▶ PROBLEM DESCRIPTION:
Repeat the listing exactly. Any picture in it should be left out of the copy.

▶ DATA SECTION:
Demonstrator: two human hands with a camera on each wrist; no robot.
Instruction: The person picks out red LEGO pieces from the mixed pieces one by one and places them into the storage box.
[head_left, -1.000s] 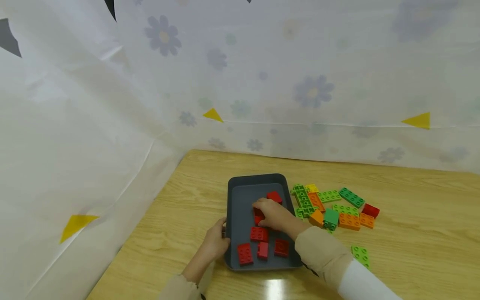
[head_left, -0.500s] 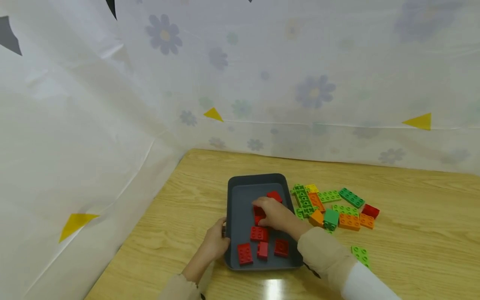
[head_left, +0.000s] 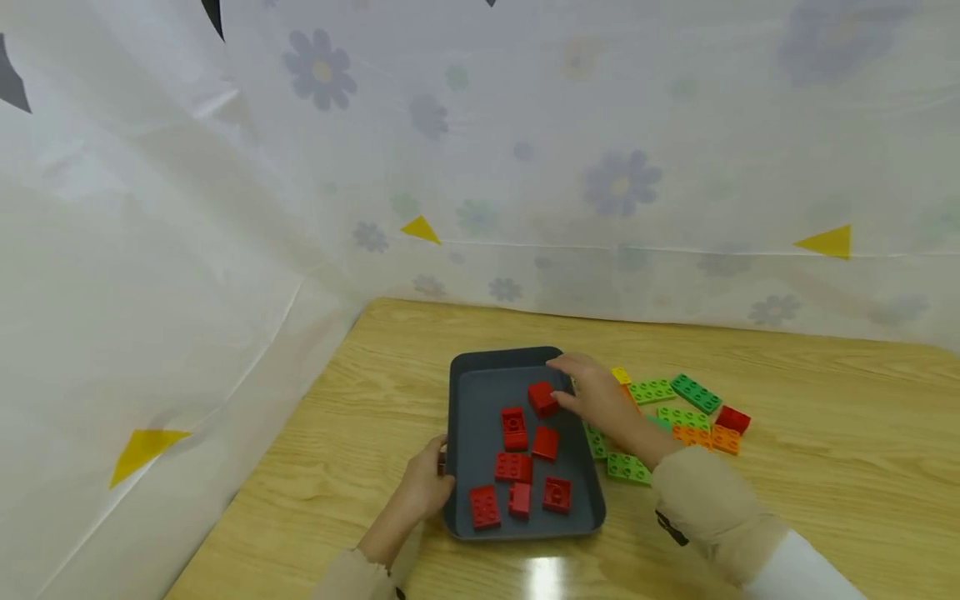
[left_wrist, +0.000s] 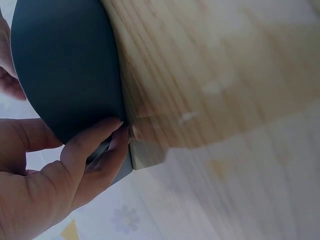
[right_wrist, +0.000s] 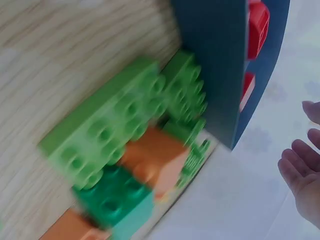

▶ ANSWER FOR THIS EXERCISE:
Demonstrator: two human hands with a camera on each wrist; no robot.
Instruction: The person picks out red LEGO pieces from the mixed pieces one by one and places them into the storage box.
[head_left, -1.000s] 
[head_left, -0.500s] 
[head_left, +0.000s] 
[left_wrist, +0.000s] 
[right_wrist, +0.000s] 

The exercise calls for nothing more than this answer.